Dijital Tanrılar da Düşebilir

Google, bu dava ile tanrısal imajından bir parça kaybetti. Bu belki sadece bir savaşın kaybı, ama büyük resimde, dijital dünyanın doğasını değiştirecek bir dönüm noktası.

Artık hiçbir teknoloji devi, rekabet yasalarını çiğneyerek gölgelerde büyüyemeyecek. Artık mahkeme salonları, kod satırlarının arasına da girecek.

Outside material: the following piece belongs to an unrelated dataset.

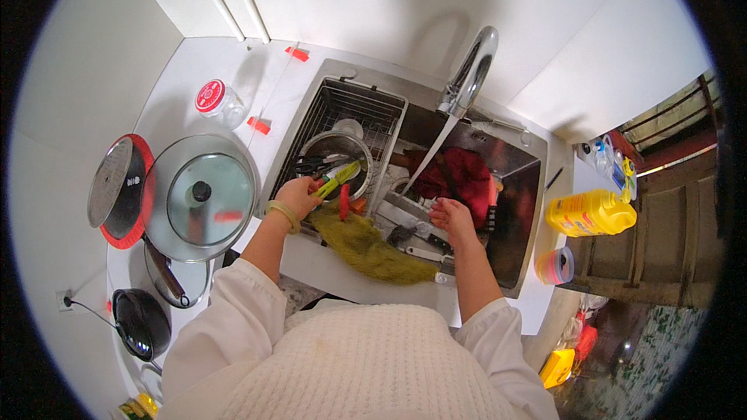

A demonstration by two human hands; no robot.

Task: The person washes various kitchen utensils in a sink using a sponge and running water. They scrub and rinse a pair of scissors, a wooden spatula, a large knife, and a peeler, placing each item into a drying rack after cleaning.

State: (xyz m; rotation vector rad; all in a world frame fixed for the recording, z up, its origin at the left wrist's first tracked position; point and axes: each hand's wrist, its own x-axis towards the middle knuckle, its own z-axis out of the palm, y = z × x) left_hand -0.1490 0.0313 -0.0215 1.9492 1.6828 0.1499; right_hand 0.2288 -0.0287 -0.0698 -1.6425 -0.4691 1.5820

Ve en önemlisi: Artık kullanıcılar, kimin onları yönlendirdiğini daha dikkatli sorgulayacak.

Post-Google Çağının Eşiğinde miyiz?

Belki hâlâ Google kullanacağız. Belki hala “Google’la” diyeceğiz. Ama artık o sihirli kutuya yazdığımız her kelimenin, milyonlarca dolarlık algoritmaların gözetiminde olduğunu bileceğiz.

Ve belki ilk kez, bu kadar büyük bir dijital güç, gerçekten hesap verebilir hale geldi.

Çünkü teknoloji ilerleyebilir. Ama demokrasi, onu da denetleyecek kadar ilerlemeli.